¹ Department of Medicine II, Saarland University Medical Center Saarland University Homburg Germany.
² Department of Medicine I Friedrich-Alexander-University Erlangen-Nürnberg Erlangen Germany.
³ Institute for Clinical Chemistry and Clinical Pharmacology University of Bonn Bonn Germany.
⁴ Medizinische Klinik, Luisenhospital Aachen Aachen Germany.

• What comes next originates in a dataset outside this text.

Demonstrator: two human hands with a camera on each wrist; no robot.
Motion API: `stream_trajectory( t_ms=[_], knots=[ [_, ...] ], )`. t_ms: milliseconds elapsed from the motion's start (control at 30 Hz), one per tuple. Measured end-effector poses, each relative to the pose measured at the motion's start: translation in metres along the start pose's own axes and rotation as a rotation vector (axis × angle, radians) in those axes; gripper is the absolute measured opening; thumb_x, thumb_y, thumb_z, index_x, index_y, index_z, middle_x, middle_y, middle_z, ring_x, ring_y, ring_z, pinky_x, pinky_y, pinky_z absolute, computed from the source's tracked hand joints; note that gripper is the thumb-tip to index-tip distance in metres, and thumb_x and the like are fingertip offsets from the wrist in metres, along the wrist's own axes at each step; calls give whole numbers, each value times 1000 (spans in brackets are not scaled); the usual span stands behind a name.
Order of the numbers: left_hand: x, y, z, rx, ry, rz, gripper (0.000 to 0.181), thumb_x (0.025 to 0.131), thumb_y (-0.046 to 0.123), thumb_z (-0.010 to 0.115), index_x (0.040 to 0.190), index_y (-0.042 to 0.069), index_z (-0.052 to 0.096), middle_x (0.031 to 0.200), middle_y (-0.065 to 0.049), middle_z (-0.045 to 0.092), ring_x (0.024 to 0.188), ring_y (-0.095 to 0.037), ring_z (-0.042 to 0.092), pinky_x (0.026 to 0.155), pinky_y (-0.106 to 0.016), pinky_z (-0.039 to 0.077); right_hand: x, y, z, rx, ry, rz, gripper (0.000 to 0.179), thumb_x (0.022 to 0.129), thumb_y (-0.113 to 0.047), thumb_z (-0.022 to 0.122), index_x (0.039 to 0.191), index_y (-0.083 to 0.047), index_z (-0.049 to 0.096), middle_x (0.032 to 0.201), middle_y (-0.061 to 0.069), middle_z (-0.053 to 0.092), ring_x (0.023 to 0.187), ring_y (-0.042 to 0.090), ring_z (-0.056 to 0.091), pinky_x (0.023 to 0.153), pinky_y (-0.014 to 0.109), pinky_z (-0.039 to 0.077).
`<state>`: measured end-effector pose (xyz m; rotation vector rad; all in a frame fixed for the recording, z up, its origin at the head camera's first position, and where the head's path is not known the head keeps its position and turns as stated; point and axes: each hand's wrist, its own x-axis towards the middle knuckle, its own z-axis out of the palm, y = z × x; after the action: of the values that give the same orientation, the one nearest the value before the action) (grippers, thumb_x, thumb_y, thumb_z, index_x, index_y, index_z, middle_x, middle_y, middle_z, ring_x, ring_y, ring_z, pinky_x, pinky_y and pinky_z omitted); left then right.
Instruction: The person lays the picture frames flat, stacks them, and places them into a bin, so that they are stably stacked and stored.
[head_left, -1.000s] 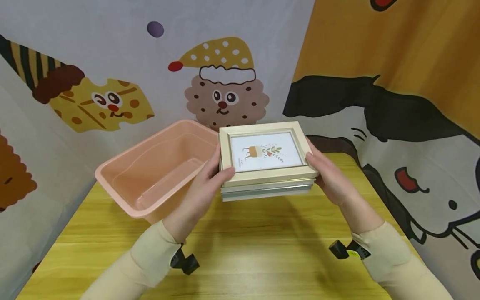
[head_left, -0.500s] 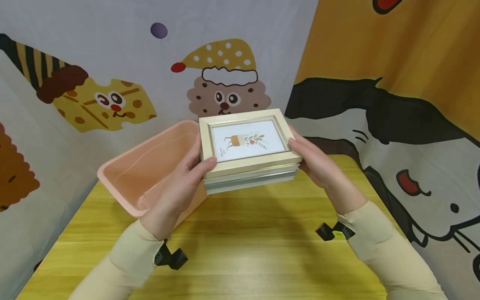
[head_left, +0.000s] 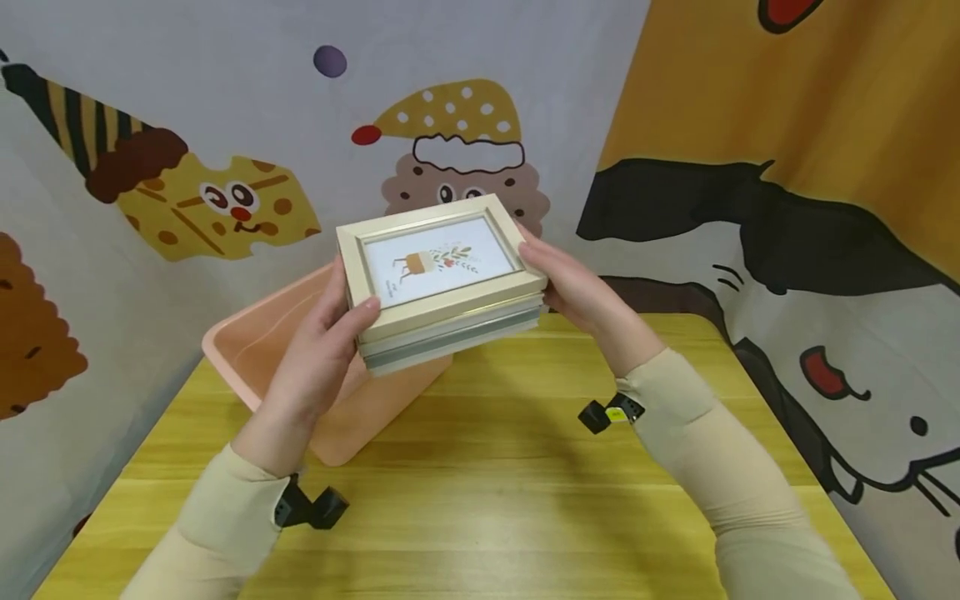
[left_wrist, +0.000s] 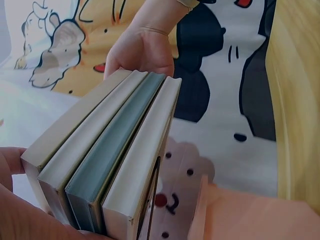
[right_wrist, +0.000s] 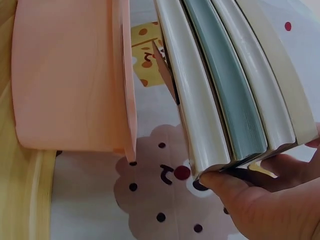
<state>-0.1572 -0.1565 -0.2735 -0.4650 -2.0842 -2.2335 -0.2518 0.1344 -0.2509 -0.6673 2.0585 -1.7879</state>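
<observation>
Both hands carry a stack of several picture frames, raised in front of and partly over a pink plastic basin point(head_left: 375, 421). The top picture frame point(head_left: 450, 310) is cream, with a plant drawing on white facing up. Below it the wrist views show a white frame, a blue-grey frame point(left_wrist: 107, 155) and another white frame point(right_wrist: 195, 95). The left hand point(head_left: 315, 358) grips the stack's left end, thumb on the top frame's corner. At the opposite end the right hand point(head_left: 581, 287) holds it, thumb on top and fingers underneath. The stack hides much of the basin's opening.
The basin stands at the left back of a yellow wood-grain table point(head_left: 480, 517). Behind the table hangs a cartoon-printed cloth point(head_left: 247, 67), which also runs along both sides. Each wrist wears a small black camera point(head_left: 311, 504).
The hands have moved the stack of picture frames leftward and a little upward, from right of the basin to over its opening. Its right end has tipped higher. The grip looks the same.
</observation>
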Motion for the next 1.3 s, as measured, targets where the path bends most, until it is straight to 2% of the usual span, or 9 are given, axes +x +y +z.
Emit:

⁵ Laboratory of Metabolic Liver Diseases, Center for Preclinical Research Medical University of Warsaw Warsaw Poland.

Abstract

Benign recurrent intrahepatic cholestasis (BRIC) is a peculiar familial disease caused by mutations of the genes encoding hepatocanalicular flippase for phosphatidylserine (ATP8B1; BRIC type 1) or the bile salt export pump (ABCB11; BRIC type 2). Here, we report on a patient with nasobiliary drainage-refractory BRIC type 2 who improved under plasma separation and anion absorption therapy. We also suggest that nasobiliary drainage might be an ineffective approach in carriers of severe loss-of-function mutations of the bile salt export pump ABCB11. (Hepatology Communications 2018;2:152-154).